Tech Debt: The Bill Comes Due

Takeaways

  • You can’t solve tech debt, but you can mitigate it. Mitigation requires constant, low, overhead. In the long run that overhead is worth it.
  • Sometimes the cost to clearing tech debt is so high, and the value of doing it so low, that starting over is the best path forward.
  • Always try to reduce your feature set. You can cut more than you think.
  • Don’t try to solve every tech debt problem at once. Sometimes a partial solution now makes a future solution more difficult, but the alternative is always a difficult solution now.
  • Make the migration small-batch deliverable to avoid the need for heroics (a core tenet of DevOps).
  1. Prepare the new system for (probably transformed) versions of the data.
  2. Have the old system start tracking whether or not each user’s data has been copied to the new system.
  3. Change all parts of the old system that interact with the data from data processors into data tubes: first migrate the data to the new system, then act as a proxy to transform legacy requests into new ones (and new responses into legacy ones). This ensures that active users will have their data migrated on demand.
  4. Batch-migrate all data to the new system. This ensures that all inactive users will eventually have their data migrated, and can be done with lower-priority background processes.
  5. Turn off the old system.

What’s Tech Debt?

BscotchID: Our Tech Debt

  • BscotchID had no development version. (A “development” version is a separate copy of the software that doesn’t talk to the same data as the “production” version, allowing for safe development and testing without risking negative impacts on real users) There was only production.
  • I had no automated tests, nor even a checklist of manual tests. I ran custom tests in production while working on specific parts of BscotchID. Then I just hoped nothing bad happened later.
  • There was no build process. I had to upload changes were manually on a per-file basis. There was no way to know if local changes were actually propagated to production, nor if the production server and local files were synced.
  • The code violated the DRY (“Don’t Repeat Yourself”) principle constantly. If I needed to fix something, it was likely I had to fix it in many places.
  • Two different website domains, and two separate databases, collectively contained all code and data required to run the web features of Crashlands. The different code bases had to constantly reach into each other to implement things.
  • There was no use of environment variables or feature flags (these are techniques to prevent in-development features from having an effect in production). I had to remember to turn things off or on before pushing code to production.
  • Login security was… shaky at best. Fortunately the account management features were so limited that this shaky security didn’t endanger private user info. If you’re familiar with the (bad) concept of “Security through Obscurity”, this was “Accidental Security Through Missing Features”. Turns out it’s pretty effective…
  • “Security through Obscurity” was my primary security approach for features I did have.
  • Data was stored, well, stupidly.

Rumpus Is Born

  • Docker to containerize the application. (“Containerization” is a fancy term that means having your code run in, essentially, a simulated operating system whose properties you can guarantee are always the same. It allows you to guarantee that your production, development, and test environments are as identical as you can get, and also makes everything more portable.)
  • Node.JS for the server, instead of PHP + Apache/Nginx. Node.JS is just JavaScript, but on the server. Since most of my time had been spent writing either server logic or JavaScript browser logic, this would allow nearly all of my development time to be in one language instead of two.
  • MongoDB for the database, instead of MySQL. MongoDB is basically just JavaScript yet again, so now I could cover three parts of the tech stack with just one language!
  • Vue.js for the front-end. Vue.js (and similar frameworks/libraries) allow for rapid website development. And yet again, it’s just JavaScript! Okay, fine, it’s also HTML and CSS, but there was never going to be an escape from those.
  • Amazon Web Services (AWS) for server deployment. This would allow for infinite scalability, and for me to get to worry less and less about deployment details as AWS services were improved and added.
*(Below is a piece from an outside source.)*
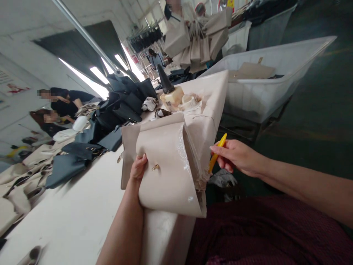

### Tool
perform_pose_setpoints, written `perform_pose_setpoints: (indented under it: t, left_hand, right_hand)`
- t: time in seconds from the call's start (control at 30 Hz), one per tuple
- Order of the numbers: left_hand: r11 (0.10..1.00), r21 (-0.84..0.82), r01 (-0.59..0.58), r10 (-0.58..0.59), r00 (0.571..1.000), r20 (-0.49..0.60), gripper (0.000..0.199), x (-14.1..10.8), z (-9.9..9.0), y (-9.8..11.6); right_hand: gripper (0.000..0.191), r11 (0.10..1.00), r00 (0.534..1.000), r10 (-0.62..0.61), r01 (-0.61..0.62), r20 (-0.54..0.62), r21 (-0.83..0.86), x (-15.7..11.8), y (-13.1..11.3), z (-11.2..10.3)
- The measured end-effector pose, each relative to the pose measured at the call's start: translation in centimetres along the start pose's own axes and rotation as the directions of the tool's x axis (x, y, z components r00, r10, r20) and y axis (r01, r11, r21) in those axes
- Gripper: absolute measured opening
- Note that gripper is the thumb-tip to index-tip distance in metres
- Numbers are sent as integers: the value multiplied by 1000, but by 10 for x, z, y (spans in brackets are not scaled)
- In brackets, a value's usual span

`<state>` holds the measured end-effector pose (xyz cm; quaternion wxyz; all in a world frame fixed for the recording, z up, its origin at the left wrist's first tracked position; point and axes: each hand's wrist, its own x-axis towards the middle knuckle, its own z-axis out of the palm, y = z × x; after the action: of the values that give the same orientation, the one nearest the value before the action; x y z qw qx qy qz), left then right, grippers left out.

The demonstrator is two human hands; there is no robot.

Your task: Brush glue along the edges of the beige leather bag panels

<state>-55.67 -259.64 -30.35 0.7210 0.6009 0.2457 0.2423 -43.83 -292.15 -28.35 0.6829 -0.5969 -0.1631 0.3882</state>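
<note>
The left hand (138, 167) grips a beige leather handbag (165, 176) at the counter (74, 209) edge, thumb on top; the right hand (234, 156) pinches a yellow plastic tool (217, 152), its tip just beside the bag's rough edge; dark bags (74, 162) lie along the counter; a white plastic bin (248, 99) stands beyond.

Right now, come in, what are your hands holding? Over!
Left hand gripping beige handbag. Right hand pinching yellow plastic tool beside its edge. Dark gray bags piled on the table beyond.
</note>
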Motion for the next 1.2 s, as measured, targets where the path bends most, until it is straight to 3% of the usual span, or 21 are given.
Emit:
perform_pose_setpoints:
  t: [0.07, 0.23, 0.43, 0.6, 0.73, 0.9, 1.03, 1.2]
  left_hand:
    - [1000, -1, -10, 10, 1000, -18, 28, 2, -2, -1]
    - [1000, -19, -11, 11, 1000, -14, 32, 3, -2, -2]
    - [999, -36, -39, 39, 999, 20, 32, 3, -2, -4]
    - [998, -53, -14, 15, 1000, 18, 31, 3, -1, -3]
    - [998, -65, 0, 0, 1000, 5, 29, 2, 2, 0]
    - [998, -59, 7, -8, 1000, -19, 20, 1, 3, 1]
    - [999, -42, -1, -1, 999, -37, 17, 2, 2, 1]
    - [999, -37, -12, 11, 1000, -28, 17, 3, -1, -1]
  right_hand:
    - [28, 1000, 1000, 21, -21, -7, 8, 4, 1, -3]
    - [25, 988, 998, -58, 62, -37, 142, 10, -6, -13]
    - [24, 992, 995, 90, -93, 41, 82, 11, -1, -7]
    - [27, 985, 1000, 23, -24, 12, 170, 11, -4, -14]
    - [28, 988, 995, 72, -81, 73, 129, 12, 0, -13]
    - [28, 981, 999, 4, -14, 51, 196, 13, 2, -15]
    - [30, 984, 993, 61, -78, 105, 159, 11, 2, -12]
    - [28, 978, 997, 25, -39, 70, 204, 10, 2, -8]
The Tech Debt Bill Comes Due

  • Just walk away. It was (mostly) working with all our old titles, so we could leave it as-is until it eventually stopped working. At that point, we’d call it “unsupported”, or simply turn it off, and move on with our lives. But this would mean abandoning half a million users, which didn’t seem wise.
  • Maintain it. No more features, but continued bug fixes to keep things working. But this would require maintaining two systems (BscotchID and Rumpus).
  • Migrate BscotchID users into Rumpus, and leave the data behind. But this would negate the entire reason that all our existing users signed up for BscotchID accounts.
  • Migrate BscotchID users and data into Rumpus, and then turn off BscotchID. If we found a way to convert BscotchID accounts into Rumpus accounts, we’d get to keep all of our users and their data, while getting to sunset BscotchID.
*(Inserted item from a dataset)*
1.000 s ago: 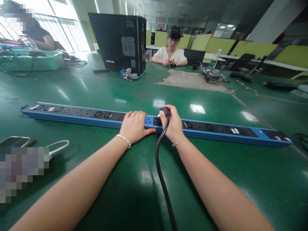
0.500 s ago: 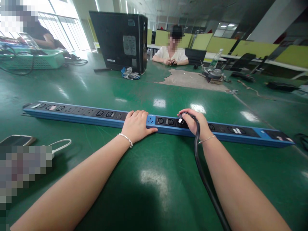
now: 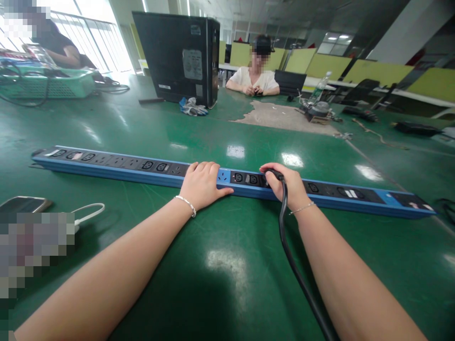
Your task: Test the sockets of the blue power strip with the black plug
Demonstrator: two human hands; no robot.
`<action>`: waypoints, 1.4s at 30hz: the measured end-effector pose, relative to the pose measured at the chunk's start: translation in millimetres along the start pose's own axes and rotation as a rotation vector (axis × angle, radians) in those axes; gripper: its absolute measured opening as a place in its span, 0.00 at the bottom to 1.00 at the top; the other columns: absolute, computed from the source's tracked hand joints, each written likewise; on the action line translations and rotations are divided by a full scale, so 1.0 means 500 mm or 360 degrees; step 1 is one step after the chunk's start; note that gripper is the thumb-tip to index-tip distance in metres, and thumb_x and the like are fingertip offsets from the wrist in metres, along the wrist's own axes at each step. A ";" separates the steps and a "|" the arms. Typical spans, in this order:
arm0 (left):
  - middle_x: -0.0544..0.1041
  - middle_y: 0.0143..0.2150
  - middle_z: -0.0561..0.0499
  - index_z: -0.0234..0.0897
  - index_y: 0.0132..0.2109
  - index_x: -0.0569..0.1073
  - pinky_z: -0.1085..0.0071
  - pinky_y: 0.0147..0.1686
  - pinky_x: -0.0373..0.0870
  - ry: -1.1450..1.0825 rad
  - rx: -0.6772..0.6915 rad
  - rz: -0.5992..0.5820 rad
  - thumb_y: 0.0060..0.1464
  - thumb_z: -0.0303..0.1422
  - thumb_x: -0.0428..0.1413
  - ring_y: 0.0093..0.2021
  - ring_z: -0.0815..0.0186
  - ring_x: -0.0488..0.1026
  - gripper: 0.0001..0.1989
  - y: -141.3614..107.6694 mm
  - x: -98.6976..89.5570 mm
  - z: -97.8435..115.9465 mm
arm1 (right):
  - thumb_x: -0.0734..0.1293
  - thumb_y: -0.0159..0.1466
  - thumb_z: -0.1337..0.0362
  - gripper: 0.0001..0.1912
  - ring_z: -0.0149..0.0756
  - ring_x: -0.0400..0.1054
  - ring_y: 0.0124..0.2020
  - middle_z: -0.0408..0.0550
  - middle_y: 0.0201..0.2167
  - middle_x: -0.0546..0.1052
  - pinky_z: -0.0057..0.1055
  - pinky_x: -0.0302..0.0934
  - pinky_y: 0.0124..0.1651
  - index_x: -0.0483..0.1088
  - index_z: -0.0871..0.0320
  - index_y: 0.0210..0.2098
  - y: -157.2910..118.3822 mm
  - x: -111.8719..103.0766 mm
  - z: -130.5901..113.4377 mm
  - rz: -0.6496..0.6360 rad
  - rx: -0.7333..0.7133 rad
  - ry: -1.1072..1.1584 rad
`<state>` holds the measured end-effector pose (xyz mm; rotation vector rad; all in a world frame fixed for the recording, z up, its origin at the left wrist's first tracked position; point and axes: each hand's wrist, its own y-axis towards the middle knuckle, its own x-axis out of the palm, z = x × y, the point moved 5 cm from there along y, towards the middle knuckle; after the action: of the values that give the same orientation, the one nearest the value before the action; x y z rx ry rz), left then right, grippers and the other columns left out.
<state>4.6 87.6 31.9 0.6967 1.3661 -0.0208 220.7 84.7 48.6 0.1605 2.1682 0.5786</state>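
Observation:
A long blue and black power strip [image 3: 142,176] lies across the green table [image 3: 199,265]. My left hand [image 3: 202,183] is wrapped over the strip's middle, gripping it just left of a blue socket, thumb along the near side. To the right, my right hand [image 3: 286,184] pinches the black plug [image 3: 276,174] of a thick black cable [image 3: 284,227] over the strip's sockets. The plug's front end is hidden by the fingers, so how far it sits in a socket cannot be told. The cable runs down past my right forearm.
A black computer case [image 3: 177,57] stands at the back, with gloves [image 3: 193,107] beside it. A person [image 3: 253,81] sits across the table; another is at the far left behind a green basket [image 3: 67,84]. A phone [image 3: 26,204] and white cable [image 3: 93,208] lie at left.
My right hand has turned slightly and moved a little left with the plug. The white mark on the plug no longer shows, and the cable has swung left. My left hand stays on the strip.

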 end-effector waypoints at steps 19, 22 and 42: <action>0.73 0.48 0.41 0.33 0.49 0.66 0.59 0.53 0.55 0.0029 -0.0008 -0.0003 0.46 0.56 0.54 0.51 0.53 0.67 0.33 0.000 -0.002 0.002 | 0.58 0.60 0.62 0.15 0.40 0.73 0.39 0.52 0.38 0.78 0.35 0.66 0.44 0.72 0.59 0.40 -0.026 0.016 -0.022 0.0468 -0.0058 -0.0287; 0.73 0.48 0.41 0.34 0.49 0.66 0.59 0.54 0.55 0.0022 -0.0014 -0.0013 0.47 0.56 0.54 0.51 0.53 0.67 0.33 -0.001 -0.002 0.002 | 0.57 0.60 0.62 0.15 0.39 0.73 0.40 0.51 0.39 0.78 0.34 0.66 0.45 0.72 0.59 0.41 -0.033 0.015 -0.021 0.0489 -0.0051 -0.0296; 0.71 0.52 0.40 0.33 0.53 0.65 0.57 0.55 0.54 0.0018 -0.0031 -0.0094 0.49 0.54 0.53 0.54 0.52 0.65 0.33 0.002 -0.002 0.007 | 0.58 0.63 0.61 0.19 0.39 0.71 0.47 0.50 0.48 0.75 0.37 0.64 0.51 0.69 0.59 0.50 -0.059 0.009 -0.029 0.0180 -0.0241 -0.0620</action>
<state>7.9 86.4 33.1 0.6412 1.3954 -0.0506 209.1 55.2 39.3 0.2899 1.7401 0.7096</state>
Migration Part 1: Linked Accounts

  • Set up secure BscotchID-to-Rumpus triggers to ensure that every newly created BscotchID account caused creation of a new Rumpus account, using email addresses as the shared identifier. This would cause any new BscotchID account to be guaranteed to be linked to a Rumpus account.
  • Ran that same code against all already-existing BscotchID accounts. This would guarantee that every old BscotchID account would be linked to a Rumpus account.
  1. Set up Rumpus to take BscotchID password/username change requests and forward them to BscotchID, and updated BscotchID to handle those requests from Rumpus.
  2. Set up Rumpus to be able to ask the BscotchID server for a linked user’s data.
  3. Added UI elements to our Rumpus-powered website to show linked BscotchID information (fetched from the BscotchID service) and to allowed users to submit username/password changes.
  4. Turned off/redirected BscotchID account change requests initiated by BscotchID.
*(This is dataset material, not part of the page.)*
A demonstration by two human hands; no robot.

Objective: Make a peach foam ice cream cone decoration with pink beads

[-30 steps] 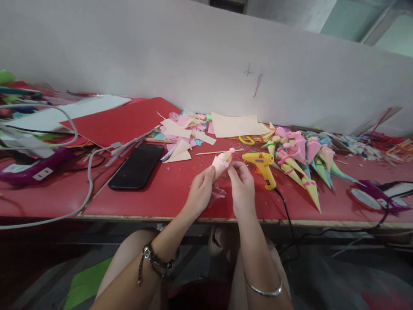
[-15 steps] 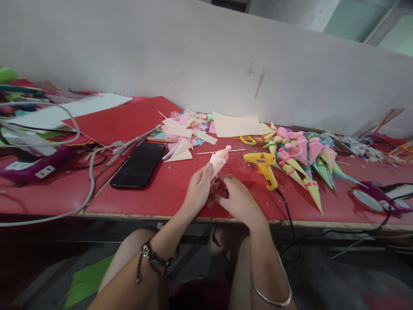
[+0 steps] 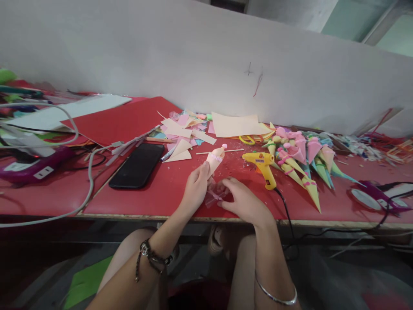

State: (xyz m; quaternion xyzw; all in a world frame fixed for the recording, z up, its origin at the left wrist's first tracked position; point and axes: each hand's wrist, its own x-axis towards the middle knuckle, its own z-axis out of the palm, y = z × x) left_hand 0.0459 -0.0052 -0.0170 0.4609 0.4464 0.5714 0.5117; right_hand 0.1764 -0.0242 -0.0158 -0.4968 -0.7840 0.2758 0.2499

Migration Part 2: Legacy Game Data

  • Legacy game installs must continue to work.
  • Users must be able to swap back and forth between legacy and updated game installs without losing important data.
  • All data must be fully migrated without error.
  • Determined how that data would map onto the completely different storage system of Rumpus.
  • Made any feature changes to Rumpus to accommodate the incoming data (this was minimal, since Rumpus already had a wide variety of data storage options).
  • Created a “migration table” in BscotchID to track whose data had been migrated.
  • Turned each BscotchID script that made use of that data into a tube. Instead of doing all the normal work that the script used to do, like manage/fetch data in the BscotchID database, the new script-as-tube would convert the incoming request into one that would work in Rumpus and forward it along. (Prior to doing that, though, the script would check the migration table and, if this data for the current user hadn’t been migrated, migrate it.) Then, the tube would take the reply from Rumpus and convert it back into the format that old game installs expected.
  • Created test cases for the new scripts to ensure that the input/output relationship was exactly the same as the original, and that the data ended up in Rumpus as intended.
  • Published these changes to production, causing every new request made by legacy game installs to use the new tubes instead.
  • Batch ran the migrator part of those scripts on all existing data, so that users who weren’t actively making requests would still have their data migrated.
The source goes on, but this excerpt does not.